Provided records:
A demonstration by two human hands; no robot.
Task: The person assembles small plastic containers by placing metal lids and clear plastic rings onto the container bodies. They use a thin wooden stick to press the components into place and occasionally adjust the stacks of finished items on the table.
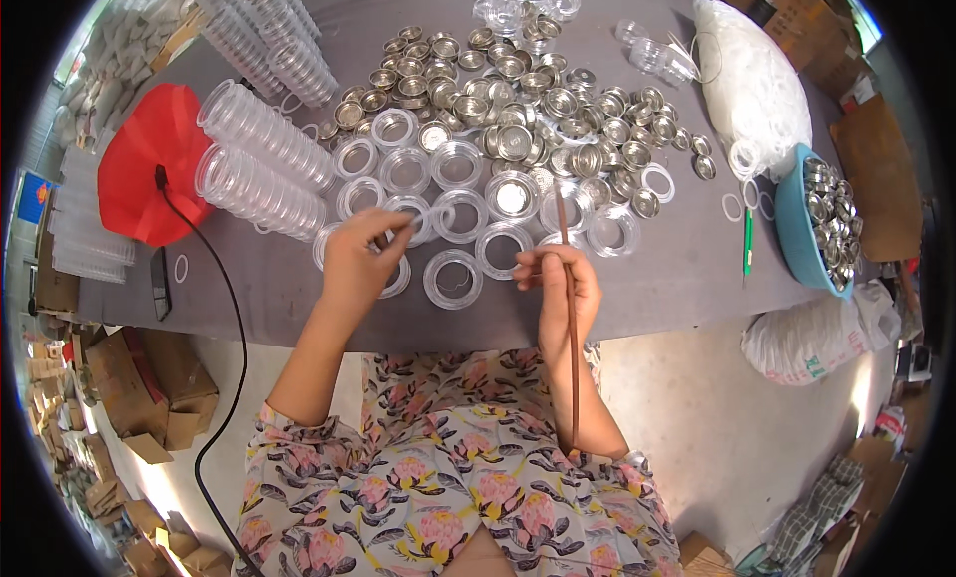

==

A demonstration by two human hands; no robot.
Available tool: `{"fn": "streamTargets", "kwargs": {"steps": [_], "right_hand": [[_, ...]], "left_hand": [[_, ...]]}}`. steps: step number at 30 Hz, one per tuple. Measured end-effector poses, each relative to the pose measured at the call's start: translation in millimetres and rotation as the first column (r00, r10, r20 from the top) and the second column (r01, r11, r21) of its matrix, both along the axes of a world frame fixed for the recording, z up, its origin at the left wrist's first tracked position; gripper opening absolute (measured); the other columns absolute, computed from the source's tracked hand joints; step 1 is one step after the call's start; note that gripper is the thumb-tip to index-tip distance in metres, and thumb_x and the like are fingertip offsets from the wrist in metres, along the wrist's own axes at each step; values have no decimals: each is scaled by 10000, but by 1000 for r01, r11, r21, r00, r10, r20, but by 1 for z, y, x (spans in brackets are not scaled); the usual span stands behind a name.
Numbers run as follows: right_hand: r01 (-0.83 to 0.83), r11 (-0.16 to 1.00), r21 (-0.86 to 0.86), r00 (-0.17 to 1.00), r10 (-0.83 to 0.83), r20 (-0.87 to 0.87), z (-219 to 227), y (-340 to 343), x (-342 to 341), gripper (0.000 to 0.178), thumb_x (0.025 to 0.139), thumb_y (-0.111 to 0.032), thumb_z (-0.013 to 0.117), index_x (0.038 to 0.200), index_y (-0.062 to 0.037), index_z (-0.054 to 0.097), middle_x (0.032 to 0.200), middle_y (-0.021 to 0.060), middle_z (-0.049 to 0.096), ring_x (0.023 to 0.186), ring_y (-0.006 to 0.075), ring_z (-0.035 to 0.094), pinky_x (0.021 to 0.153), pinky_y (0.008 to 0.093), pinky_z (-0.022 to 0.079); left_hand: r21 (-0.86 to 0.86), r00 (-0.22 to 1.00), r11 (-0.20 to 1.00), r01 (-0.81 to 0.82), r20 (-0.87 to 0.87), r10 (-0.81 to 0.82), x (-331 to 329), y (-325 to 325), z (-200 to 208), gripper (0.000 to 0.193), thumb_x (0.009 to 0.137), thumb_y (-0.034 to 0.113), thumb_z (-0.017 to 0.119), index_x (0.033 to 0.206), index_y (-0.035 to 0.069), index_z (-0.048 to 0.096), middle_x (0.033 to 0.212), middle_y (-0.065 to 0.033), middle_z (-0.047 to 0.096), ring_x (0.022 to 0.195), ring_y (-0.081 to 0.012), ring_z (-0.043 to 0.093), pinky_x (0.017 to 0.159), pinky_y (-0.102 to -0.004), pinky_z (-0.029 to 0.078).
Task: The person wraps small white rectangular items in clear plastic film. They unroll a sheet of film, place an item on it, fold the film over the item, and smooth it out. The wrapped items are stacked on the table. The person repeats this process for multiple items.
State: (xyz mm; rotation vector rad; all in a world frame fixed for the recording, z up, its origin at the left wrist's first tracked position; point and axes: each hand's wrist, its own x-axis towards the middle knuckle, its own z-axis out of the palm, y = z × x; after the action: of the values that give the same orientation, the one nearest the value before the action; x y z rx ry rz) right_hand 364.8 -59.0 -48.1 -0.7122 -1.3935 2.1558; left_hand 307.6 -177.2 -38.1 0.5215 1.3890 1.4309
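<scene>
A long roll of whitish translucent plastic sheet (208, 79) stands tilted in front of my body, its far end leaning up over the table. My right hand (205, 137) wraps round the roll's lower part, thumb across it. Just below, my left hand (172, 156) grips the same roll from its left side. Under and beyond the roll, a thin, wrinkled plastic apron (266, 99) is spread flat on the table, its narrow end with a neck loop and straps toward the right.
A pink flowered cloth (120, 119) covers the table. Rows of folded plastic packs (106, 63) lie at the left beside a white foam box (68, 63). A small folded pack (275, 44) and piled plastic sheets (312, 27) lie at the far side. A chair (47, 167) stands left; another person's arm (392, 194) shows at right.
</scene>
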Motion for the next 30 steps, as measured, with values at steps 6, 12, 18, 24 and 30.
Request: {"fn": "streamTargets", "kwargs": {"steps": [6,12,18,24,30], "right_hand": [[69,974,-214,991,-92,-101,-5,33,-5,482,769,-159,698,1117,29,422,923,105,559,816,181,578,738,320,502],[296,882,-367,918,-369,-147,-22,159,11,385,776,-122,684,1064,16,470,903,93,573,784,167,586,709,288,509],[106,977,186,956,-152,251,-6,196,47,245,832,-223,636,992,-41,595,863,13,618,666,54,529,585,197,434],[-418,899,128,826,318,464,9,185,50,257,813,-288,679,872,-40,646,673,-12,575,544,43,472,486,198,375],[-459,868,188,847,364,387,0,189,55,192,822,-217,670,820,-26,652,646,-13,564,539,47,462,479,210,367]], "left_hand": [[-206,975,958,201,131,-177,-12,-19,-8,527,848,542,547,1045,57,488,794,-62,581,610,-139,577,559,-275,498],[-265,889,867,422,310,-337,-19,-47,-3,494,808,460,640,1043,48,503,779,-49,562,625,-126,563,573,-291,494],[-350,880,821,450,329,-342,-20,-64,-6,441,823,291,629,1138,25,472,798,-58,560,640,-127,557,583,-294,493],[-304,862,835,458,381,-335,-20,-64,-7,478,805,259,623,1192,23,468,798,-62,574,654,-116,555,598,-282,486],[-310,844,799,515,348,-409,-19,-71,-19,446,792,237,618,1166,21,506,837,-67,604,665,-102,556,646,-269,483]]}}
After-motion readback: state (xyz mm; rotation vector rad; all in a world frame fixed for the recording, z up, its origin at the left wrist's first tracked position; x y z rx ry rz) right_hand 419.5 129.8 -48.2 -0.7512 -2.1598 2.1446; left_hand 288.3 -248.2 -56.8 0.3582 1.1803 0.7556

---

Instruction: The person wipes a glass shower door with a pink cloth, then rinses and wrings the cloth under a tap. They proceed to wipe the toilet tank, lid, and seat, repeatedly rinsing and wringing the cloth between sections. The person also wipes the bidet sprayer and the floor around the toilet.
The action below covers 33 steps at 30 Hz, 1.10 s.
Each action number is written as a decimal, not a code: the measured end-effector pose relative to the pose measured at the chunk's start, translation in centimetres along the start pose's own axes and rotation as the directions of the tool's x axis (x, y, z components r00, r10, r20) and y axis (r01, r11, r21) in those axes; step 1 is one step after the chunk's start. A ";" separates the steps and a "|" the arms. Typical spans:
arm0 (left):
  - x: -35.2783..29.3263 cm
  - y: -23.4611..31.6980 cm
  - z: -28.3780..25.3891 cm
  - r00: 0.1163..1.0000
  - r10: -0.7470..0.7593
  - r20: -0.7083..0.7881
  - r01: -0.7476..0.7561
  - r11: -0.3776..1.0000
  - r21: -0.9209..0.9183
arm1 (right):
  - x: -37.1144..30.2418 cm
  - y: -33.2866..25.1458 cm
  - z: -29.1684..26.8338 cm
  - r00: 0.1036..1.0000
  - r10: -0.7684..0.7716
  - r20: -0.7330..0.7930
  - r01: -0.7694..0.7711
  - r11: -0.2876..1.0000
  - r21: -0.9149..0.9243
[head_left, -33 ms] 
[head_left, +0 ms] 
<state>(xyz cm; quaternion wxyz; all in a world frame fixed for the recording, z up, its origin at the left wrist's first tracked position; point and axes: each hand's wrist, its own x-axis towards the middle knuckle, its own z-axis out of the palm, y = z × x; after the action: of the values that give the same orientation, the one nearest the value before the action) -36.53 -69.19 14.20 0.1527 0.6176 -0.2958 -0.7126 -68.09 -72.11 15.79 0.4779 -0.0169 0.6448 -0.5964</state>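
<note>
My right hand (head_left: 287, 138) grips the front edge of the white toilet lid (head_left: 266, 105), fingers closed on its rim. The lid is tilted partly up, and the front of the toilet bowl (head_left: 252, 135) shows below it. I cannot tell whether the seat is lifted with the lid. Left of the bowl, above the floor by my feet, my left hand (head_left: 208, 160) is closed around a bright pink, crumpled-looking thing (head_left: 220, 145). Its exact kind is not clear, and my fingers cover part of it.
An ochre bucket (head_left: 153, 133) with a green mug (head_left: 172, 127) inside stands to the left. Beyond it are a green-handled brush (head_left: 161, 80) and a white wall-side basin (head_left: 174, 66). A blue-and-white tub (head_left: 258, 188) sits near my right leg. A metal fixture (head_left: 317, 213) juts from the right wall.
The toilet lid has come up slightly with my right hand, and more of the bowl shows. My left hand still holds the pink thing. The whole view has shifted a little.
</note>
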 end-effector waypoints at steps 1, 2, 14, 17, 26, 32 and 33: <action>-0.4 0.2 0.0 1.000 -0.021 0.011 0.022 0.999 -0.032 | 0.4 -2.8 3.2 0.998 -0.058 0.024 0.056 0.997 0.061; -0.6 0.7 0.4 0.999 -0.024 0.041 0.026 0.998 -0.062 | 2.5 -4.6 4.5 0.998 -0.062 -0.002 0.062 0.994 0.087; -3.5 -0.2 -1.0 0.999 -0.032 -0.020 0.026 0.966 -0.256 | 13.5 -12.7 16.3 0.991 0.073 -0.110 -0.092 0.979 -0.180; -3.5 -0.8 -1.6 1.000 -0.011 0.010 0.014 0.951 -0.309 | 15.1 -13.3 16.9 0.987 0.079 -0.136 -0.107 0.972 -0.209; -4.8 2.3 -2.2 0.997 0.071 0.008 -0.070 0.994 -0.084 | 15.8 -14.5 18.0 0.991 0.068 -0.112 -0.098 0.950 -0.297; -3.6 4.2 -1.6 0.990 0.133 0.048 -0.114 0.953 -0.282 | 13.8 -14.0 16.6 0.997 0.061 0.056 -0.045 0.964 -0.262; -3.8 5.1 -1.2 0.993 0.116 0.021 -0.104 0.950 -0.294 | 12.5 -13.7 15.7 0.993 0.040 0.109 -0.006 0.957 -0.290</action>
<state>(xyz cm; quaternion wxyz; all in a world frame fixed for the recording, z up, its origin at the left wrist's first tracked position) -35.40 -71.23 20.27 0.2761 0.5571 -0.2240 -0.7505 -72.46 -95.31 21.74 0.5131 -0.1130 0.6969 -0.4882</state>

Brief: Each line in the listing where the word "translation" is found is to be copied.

Output of the task:
Available tool: `{"fn": "streamTargets", "kwargs": {"steps": [_], "right_hand": [[_, ...]], "left_hand": [[_, ...]]}}`. steps: step number at 30 Hz, one per tuple. Measured end-effector poses, each relative to the pose measured at the call's start: translation in millimetres and rotation as the first column (r00, r10, r20 from the top) and the second column (r01, r11, r21) of its matrix, both along the axes of a world frame fixed for the recording, z up, its origin at the left wrist's first tracked position; gripper opening absolute (measured); the other columns absolute, computed from the source's tracked hand joints; step 1 is one step after the call's start; note that gripper is the thumb-tip to index-tip distance in metres, and thumb_x and the like are fingertip offsets from the wrist in metres, along the wrist's own axes at each step; values have no decimals: each is scaled by 10000, but by 1000 for r01, r11, r21, r00, r10, r20, but by 1 for z, y, x (spans in brackets are not scaled); the usual span stands behind a name.
Each action number is written as a decimal, not a code: the measured end-effector pose relative to the pose measured at the chunk's start, translation in centimetres along the start pose's own axes and rotation as the directions of the tool's x axis (x, y, z components r00, r10, r20) and y axis (r01, r11, r21) in those axes; step 1 is one step after the chunk's start. A ";" separates the steps and a "|" the arms. Typical spans:

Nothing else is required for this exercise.